President Jacob Zuma attends the 15th Annual KwaNxamalala Traditional Indlamu held at Nkandla in KwaZulu Natal on January 1. Picture: MANDISA JIYANE
President Jacob Zuma attends celebrations at Nkandla in KwaZulu Natal on January 1. Zuma has angered Cosatu by quietly signing into law amendments to pension management legislation. Picture: MANDISA JIYANE

CONTROVERSY has exploded around amendments to pension management legislation quietly signed into law by President Jacob Zuma late last year.

On learning of Zuma’s decision, the apparently domesticated Congress of South African Trade Unions (Cosatu) sprang back unexpectedly to life. On Wednesday, it condemned the changes in surprisingly strong terms. Spokesman Sizwe Pamla described Cosatu as "deeply incensed and disappointed" by this "blatant act of provocation".

The central point of contention is that, from March 1, there will be some limits on how much of their provident fund savings workers can cash in when they retire.

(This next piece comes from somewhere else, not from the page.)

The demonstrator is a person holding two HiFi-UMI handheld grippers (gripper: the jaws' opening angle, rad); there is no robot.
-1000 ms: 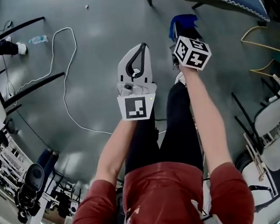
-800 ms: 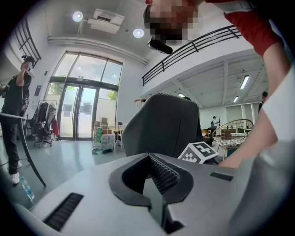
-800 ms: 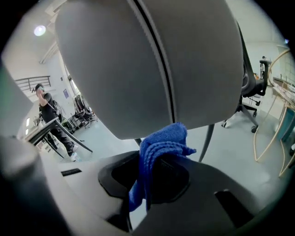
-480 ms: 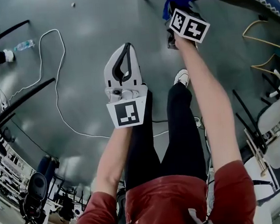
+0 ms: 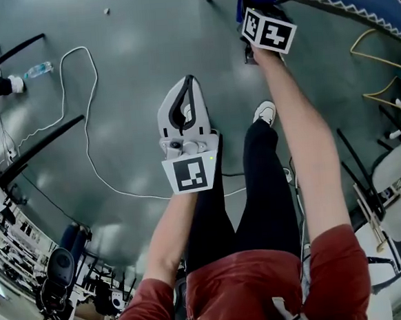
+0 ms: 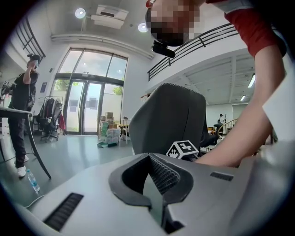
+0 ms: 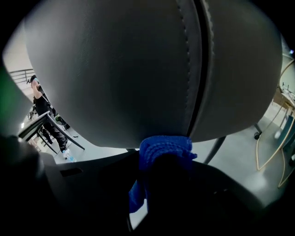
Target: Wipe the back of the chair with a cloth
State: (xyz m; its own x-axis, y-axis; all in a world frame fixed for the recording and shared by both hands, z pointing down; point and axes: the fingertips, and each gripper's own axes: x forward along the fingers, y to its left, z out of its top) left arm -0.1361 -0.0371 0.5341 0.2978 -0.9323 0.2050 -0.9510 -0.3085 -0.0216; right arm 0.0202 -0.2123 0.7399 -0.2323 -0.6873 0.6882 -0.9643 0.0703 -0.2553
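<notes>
**Left gripper** [image 5: 189, 88] is held out over the floor, jaws closed tight w/ nothing between them, well apart from the chair. To its right, the right gripper [image 7: 163, 163] is clenched on a blue cloth [image 7: 162, 146]. The cloth is bunched over the jaw tips & sits up against the rounded edge of the chair back [image 7: 138, 69], just left of a stitched seam [image 7: 196, 69].

In the left gripper view, the dark grey chair back stands upright beyond the jaws. The right gripper's marker cube [image 6: 183, 150] is low in front of it & the person's right forearm [image 6: 230, 152] reaches in. In the head view that arm is stretched fwd, w/ the cube at top of frame.

**Floor** [image 5: 129, 44] is glossy grey. On it, left to right, are a water bottle [image 5: 38, 68], a white cable [image 5: 90, 123] looping across & the person's white shoe [image 5: 264, 111].

**Room** is a bright hall w/ another person [image 6: 20, 106] standing far left by a black table [image 6: 18, 113]. Tall glass doors [image 6: 87, 106] are behind & a mezzanine railing [image 6: 198, 39] runs above.
</notes>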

Three factors lie behind the seemingly disproportionate reaction. First, Cosatu’s mostly public sector members want to control their own assets. Second, the federation’s leaders have decided to use this issue to mobilise workers against the conservative Zuma faction now that the African National Congress’ (ANC’s) leadership succession struggle has begun to heat up. Despite concerns that mine workers veteran Cyril Ramaphosa has become a "business fat-cat", the South African Communist Party and its associated unions have decided that Nkosazana Dlamini-Zuma or a third term for Zuma are simply unthinkable options.

Third, and most important, unions genuinely fear that the approved amendments are merely a first step. They may lead to what Cosatu described as a "slippery slope" towards the general misappropriation of workers’ savings. To understand this concern, we need to recall how fast the ANC’s view of the country’s R4-trillion retirement fund industry mutated across 2015.

In May, Enoch Godongwana, who chairs the ANC’s economic transformation committee, touted the "mobilisation" of pension funds to "address Eskom’s cash-flow situation ... in return for equity". While Godongwana avowedly favoured private sector participation in electricity generation, this Treasury-driven proposal predictably hit the rocks. Eskom equity, or the purchase of generating units, could in principle be attractive to big private pension funds, but not while the government, and so the ANC, retained a controlling stake in the parastatal. Meanwhile, liberation movement leftists — including the unions — refused to countenance privatisation.

Focus shifted to the Public Investment Corporation (PIC), which administers public sector employees’ pension funds. Starting in June, ANC Gauteng chairman Paul Mashatile began public consultations about pension fund "shareholder activism". He argued that workers should "move SA towards a more just and equitable future" by investing in parastatals and infrastructure.

Transformation driven by workers’ money, he observed, "might be perceived by some as inconsistent with trustees’ fiduciary responsibility". However, "trustees are obliged to concern themselves with the long-term sustainability of their investments". This was a reminder that ordinary people will thrive or perish together. (The rich, obviously, can make other plans.) If Eskom collapses, infrastructure is not renewed and the "transformation project" fails, then SA’s pension funds — given capital controls — will all be decimated. No doubt, this is the position former PIC head Brian Molefe — now Eskom CEO — has been hired to advocate.

The ANC’s failure to allay union suspicion marks a watershed. Many of the worst decisions taken by the ANC in recent years have been facilitated by alliances of convenience between gullible socialists and cynical patronage politicians. The idea of "developmental investments" to promote "transformation" sounds wonderful in principle to both camps.

It might have secured the support of most of the ANC’s self-conceived leftists in the past, but that time would seem to be gone.